That states that the signaler needs to respect a happens-before relation
established by the mutex.  Thus, the prior cond_wait will be considered as a
wake-up target.  There is no guarantee there that it is the first to be
wakened. There is no statement there about the relationship to other writers,
nor when the signal is actually delivered.

> That is, if the mutex was held by a thread entering pthread_cond_wait and
> another thread successfully acquires the mutex, the first thread "has blocked".

Indeed.  However, that doesn't mean that it will be the first to be unblocked. 
If there are no other waiters, it is the only candidate though, and will be
unblocked (i.e., there are no lost wake-ups).

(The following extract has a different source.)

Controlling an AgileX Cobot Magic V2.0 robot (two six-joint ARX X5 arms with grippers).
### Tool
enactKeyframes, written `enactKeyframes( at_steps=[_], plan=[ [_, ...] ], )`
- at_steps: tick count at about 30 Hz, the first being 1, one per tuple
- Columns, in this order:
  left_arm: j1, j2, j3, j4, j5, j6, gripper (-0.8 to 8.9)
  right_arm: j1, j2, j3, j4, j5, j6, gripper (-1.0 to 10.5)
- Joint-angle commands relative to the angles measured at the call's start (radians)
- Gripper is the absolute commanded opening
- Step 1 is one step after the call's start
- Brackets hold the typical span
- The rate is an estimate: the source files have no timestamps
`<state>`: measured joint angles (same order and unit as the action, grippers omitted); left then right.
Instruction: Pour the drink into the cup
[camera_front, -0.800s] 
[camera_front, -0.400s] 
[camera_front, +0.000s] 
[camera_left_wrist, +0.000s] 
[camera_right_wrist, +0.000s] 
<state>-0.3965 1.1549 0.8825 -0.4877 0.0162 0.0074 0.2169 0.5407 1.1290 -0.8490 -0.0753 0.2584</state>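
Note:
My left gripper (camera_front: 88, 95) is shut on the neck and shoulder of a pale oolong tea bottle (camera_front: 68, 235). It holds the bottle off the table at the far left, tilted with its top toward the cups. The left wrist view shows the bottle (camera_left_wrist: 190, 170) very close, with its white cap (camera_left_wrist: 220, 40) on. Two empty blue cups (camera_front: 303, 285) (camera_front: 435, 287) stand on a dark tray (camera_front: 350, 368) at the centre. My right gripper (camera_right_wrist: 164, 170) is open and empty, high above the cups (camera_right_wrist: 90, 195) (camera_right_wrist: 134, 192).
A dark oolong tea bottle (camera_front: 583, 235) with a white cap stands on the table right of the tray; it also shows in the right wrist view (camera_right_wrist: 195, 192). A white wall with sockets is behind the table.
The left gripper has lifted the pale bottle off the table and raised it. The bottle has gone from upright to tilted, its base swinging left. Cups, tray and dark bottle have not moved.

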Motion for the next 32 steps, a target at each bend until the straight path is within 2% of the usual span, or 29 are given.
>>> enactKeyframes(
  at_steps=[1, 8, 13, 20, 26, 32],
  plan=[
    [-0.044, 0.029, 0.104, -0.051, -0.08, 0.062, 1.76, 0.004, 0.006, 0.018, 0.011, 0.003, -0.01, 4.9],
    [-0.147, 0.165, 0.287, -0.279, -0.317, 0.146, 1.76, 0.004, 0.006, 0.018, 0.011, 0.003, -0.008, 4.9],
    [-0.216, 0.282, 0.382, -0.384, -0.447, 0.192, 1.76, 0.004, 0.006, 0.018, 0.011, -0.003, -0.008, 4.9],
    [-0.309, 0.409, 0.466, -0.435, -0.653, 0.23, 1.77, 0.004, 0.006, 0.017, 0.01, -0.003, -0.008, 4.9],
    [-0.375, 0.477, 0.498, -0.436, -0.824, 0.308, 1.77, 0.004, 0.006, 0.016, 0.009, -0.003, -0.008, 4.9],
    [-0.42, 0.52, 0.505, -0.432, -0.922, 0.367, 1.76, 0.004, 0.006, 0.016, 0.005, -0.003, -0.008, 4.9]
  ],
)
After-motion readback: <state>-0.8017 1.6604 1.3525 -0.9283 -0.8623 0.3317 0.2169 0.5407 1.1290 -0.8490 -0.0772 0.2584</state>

> > > If another waiter arriving after the N
> > > signals consumes any of the signals and prevents those N from being blocked,
> > > then the above cited requirement has been violated;
> > 
> > I don't see how this is violated. You say it unblocked the waiter and N-1
> > other threads, so N overall for N signals.  That's what the guarantee is,
> > isn't it?
> 
> Perhaps my typo in the above-quoted text is the source of confusion. It should
> have read "prevents those N from being _unblocked_".

I read this as unblocked.

> With the above reading of the standard in mind, at the moment
> pthread_cond_signal is called, it's provable that exactly those N, and not the
> new waiter that's about to arrive, "have blocked" on the condition variable. > So

It says that those have blocked, not that those are exactly the ones that can
be considered to have blocked (i.e., the first "if" in what you quoted is an
"if", not an "iff" (if and only if)).

> if the N signals don't wake all N of them, it's a bug - each signal is required
> to unblock at least one thread that "has blocked" in the above sense.

No.  See above.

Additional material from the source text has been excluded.